GIVEN DATA:
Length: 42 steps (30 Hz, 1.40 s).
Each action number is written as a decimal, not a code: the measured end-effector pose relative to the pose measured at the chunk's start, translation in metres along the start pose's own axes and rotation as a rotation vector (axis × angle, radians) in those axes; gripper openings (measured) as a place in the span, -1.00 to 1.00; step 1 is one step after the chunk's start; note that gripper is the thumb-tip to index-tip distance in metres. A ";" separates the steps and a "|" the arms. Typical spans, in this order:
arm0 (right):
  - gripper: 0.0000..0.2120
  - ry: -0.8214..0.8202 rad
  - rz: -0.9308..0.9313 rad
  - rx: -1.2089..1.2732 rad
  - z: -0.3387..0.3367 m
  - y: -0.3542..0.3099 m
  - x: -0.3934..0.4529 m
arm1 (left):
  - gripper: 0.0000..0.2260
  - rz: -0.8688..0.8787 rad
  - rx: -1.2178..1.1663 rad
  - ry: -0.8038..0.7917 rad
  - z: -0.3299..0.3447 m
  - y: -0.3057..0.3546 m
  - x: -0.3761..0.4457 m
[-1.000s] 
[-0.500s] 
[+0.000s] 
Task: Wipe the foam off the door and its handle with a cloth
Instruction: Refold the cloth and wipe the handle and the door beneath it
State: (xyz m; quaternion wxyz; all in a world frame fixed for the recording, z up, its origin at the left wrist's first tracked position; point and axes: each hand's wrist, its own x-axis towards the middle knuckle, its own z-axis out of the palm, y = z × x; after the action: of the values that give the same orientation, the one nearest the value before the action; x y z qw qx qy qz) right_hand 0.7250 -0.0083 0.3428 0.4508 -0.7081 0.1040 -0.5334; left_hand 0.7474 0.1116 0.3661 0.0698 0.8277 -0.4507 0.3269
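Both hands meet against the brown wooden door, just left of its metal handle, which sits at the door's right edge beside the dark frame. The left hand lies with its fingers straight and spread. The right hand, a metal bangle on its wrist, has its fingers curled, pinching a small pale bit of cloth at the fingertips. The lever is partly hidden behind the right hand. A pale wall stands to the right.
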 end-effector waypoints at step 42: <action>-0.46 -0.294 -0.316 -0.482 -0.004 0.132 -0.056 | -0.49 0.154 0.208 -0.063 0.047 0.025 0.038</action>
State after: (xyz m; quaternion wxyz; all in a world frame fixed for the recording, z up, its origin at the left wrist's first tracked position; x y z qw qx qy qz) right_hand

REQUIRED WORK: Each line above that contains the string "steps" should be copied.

TASK ANSWER:
Length: 42 steps (30 Hz, 1.40 s).
Each action number is written as a decimal, not a code: the measured end-effector pose relative to the pose measured at the chunk's start, translation in metres along the start pose's own axes and rotation as a rotation vector (axis × angle, radians) in those axes; gripper openings (measured) as a place in the span, -1.00 to 1.00; step 1 is one step after the chunk's start; note that gripper is the thumb-tip to index-tip distance in metres. A ";" separates the steps and a "|" the arms. Typical spans, in this order:

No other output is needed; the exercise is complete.